▸ Directions for this task:
How many lines in the records below contain the word "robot"? Reply with that number only.

▸ Stored data entries:
------------------------------

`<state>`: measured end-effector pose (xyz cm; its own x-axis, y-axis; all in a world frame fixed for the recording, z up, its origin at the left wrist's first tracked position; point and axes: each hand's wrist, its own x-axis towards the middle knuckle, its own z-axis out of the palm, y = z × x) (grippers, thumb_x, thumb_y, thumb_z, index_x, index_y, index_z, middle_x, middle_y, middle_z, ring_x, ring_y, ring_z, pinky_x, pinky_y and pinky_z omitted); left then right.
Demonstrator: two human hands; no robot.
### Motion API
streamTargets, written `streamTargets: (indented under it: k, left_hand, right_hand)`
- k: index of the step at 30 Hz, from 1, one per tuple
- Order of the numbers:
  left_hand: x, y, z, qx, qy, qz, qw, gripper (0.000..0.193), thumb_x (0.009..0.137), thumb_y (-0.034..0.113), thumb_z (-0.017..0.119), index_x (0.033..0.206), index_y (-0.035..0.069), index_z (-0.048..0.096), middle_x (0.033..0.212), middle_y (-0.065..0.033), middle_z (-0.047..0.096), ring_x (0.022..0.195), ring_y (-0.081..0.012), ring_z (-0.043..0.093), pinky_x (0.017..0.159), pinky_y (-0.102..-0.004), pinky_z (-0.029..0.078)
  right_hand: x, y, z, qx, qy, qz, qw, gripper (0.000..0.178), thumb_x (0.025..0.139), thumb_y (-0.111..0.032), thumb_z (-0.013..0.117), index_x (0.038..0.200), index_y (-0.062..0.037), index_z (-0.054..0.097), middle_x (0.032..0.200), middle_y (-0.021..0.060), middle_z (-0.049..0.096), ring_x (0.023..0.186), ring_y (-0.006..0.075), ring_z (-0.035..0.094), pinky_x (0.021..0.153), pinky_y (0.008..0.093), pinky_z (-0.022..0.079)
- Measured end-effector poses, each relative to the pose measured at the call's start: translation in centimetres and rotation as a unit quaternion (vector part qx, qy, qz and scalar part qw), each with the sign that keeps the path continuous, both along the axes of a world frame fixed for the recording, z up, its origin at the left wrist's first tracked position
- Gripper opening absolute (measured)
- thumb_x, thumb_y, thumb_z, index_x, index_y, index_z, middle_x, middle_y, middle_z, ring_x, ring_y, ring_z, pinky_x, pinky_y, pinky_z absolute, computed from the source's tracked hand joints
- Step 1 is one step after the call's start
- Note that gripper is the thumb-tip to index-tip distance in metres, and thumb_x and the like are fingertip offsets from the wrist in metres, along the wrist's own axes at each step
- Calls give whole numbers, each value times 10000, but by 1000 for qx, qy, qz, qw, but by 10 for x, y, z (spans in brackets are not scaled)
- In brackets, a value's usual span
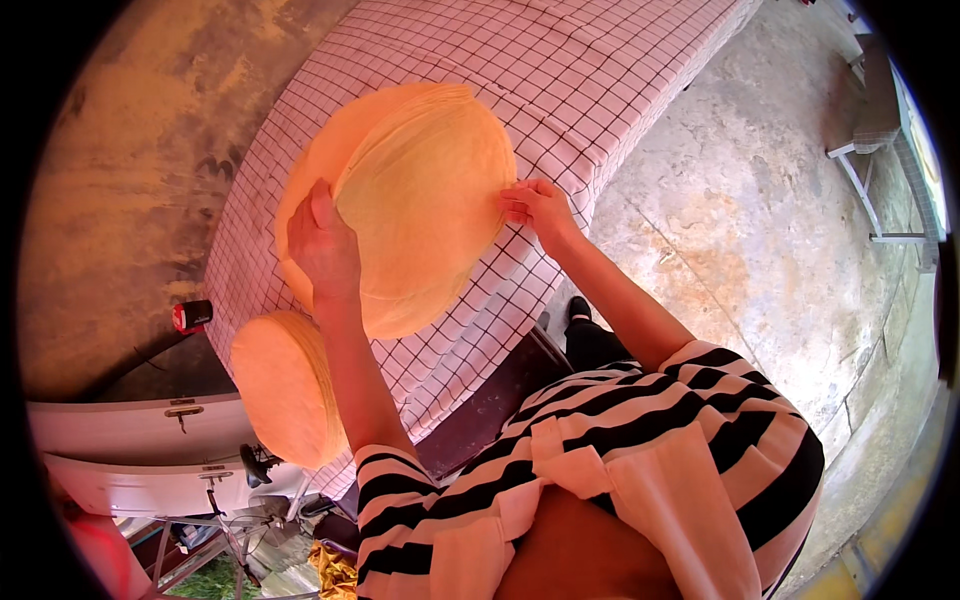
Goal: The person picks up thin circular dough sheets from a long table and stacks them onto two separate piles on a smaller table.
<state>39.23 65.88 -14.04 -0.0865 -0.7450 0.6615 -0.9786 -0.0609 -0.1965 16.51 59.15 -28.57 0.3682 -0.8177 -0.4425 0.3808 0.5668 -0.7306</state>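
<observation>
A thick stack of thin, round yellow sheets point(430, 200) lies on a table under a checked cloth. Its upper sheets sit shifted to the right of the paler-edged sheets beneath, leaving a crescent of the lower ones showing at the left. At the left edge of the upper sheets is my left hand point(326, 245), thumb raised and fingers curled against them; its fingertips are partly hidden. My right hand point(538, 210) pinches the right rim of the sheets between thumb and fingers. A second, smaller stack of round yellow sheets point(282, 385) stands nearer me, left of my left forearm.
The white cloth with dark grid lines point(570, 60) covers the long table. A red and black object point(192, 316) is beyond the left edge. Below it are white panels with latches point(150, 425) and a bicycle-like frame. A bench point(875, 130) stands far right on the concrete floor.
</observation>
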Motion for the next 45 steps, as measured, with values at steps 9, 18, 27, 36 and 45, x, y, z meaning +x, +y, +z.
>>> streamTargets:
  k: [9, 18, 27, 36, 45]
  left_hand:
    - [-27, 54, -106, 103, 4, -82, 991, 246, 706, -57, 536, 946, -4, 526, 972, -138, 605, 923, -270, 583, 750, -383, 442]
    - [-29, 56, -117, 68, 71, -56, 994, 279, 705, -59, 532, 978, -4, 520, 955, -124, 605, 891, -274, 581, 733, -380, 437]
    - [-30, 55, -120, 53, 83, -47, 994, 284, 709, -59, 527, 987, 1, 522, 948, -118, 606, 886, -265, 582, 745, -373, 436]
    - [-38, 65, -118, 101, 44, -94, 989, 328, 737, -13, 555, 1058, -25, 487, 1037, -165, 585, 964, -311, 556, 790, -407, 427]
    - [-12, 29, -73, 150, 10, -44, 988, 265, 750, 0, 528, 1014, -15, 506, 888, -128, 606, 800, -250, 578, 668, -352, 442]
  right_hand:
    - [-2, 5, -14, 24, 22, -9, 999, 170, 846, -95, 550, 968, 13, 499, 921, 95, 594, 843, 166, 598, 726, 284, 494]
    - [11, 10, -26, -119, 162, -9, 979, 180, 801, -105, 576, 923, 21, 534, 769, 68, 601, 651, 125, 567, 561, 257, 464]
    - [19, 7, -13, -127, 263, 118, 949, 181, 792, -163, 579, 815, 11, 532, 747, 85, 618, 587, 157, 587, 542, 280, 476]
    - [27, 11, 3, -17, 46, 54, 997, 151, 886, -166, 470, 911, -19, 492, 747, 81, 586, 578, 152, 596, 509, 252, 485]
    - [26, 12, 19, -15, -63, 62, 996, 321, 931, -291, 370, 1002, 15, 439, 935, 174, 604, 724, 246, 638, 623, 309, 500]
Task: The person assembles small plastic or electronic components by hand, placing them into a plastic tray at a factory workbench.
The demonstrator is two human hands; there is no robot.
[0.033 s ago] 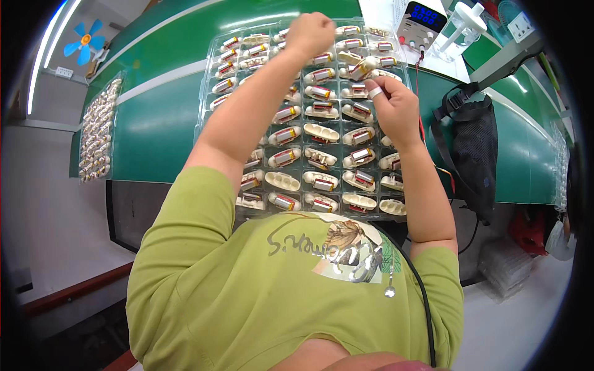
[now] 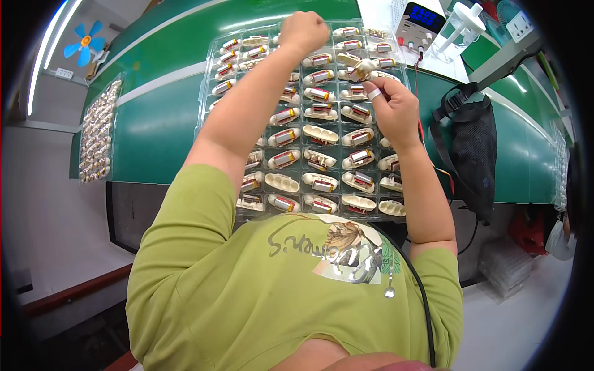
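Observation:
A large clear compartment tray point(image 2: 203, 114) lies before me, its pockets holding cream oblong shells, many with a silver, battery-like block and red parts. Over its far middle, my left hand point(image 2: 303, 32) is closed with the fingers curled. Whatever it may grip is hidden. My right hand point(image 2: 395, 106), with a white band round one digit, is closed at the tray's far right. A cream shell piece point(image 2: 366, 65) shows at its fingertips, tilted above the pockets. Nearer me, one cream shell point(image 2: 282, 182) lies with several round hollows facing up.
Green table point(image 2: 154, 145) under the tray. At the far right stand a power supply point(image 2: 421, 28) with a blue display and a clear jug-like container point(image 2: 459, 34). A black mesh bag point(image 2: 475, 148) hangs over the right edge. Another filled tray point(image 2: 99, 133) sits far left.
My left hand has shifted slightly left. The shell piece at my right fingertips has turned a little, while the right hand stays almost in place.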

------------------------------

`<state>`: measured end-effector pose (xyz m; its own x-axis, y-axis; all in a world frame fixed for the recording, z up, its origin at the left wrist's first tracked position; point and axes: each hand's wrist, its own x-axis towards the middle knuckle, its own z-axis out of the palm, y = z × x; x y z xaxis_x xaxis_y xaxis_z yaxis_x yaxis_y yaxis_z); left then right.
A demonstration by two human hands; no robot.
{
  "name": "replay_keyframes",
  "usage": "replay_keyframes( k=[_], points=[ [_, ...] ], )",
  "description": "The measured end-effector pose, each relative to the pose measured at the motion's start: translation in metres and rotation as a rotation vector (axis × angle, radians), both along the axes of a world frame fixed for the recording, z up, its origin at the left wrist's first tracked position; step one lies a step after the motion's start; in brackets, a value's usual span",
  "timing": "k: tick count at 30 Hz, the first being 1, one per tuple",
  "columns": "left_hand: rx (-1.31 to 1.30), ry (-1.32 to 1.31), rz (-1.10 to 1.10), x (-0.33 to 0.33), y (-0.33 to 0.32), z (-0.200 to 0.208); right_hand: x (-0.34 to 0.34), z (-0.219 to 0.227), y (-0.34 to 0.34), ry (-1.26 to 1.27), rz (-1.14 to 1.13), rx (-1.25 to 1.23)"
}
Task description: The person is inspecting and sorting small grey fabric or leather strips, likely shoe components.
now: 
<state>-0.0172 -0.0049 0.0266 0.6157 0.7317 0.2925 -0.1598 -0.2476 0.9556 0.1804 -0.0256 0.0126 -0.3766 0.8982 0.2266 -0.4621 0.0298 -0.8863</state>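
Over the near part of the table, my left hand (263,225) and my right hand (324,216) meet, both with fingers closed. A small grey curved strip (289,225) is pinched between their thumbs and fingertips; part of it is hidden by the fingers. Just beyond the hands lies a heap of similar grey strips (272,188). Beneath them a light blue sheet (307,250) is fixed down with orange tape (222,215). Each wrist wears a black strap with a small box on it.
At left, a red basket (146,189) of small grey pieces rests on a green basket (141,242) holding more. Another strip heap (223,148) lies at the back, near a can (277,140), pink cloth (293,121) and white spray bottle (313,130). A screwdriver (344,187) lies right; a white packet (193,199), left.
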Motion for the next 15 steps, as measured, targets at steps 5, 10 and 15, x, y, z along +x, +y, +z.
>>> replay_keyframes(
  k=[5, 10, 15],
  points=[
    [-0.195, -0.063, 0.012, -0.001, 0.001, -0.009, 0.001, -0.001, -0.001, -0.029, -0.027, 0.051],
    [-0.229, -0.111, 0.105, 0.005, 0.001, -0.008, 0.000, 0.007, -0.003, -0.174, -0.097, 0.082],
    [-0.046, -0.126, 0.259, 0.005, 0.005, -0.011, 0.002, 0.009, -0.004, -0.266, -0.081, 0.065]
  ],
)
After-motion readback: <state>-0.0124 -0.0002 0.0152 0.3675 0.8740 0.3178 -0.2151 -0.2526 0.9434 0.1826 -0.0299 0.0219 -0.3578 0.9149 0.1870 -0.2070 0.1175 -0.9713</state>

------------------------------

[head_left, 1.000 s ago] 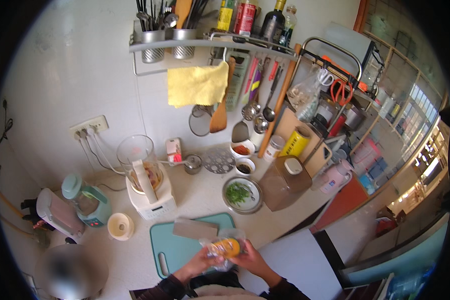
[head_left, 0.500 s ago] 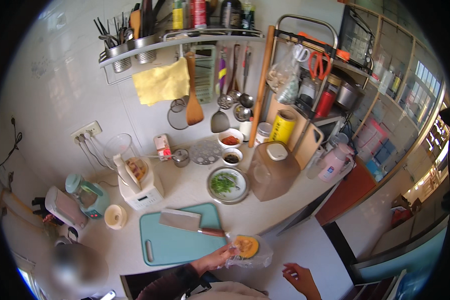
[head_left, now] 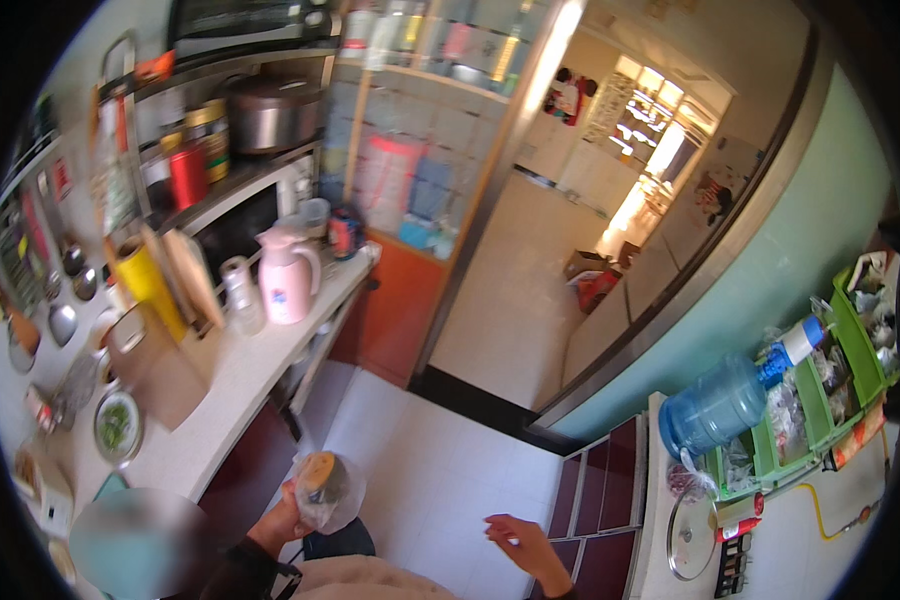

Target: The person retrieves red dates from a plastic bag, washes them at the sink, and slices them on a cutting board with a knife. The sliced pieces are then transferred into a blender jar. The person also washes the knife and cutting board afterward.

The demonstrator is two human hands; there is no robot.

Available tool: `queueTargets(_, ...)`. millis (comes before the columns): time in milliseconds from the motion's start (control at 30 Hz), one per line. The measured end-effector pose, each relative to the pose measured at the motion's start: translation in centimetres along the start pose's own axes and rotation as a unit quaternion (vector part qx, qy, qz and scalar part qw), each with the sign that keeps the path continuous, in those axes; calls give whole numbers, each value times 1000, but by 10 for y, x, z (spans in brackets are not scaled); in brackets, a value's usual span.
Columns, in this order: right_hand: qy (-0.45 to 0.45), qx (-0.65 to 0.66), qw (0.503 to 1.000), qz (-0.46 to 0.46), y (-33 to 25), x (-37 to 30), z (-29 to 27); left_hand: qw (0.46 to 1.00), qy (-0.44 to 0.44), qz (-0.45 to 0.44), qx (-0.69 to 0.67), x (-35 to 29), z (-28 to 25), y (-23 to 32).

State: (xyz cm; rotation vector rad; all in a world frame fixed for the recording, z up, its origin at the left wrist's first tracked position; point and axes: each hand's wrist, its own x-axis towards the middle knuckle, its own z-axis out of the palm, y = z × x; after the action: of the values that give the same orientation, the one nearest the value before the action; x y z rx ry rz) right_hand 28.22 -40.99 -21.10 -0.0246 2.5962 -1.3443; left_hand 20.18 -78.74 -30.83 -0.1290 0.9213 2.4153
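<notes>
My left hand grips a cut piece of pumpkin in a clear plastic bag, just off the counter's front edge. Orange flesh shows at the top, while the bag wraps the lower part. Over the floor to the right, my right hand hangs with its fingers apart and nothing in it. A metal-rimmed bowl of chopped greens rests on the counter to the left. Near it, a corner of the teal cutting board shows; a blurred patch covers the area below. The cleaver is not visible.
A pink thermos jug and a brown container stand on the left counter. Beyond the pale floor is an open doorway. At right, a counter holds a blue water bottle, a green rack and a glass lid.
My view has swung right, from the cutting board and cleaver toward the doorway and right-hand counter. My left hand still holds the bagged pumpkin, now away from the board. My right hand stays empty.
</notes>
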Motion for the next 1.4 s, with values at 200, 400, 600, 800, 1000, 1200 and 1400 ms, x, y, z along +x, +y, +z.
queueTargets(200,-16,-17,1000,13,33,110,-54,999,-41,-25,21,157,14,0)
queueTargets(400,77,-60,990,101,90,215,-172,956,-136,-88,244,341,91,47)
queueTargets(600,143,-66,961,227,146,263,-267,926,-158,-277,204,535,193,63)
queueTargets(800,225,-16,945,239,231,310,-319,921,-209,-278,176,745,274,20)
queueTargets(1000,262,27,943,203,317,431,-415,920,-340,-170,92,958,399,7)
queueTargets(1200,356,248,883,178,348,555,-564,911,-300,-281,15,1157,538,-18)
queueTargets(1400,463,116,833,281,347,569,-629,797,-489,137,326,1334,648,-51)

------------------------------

▸ Response box:
4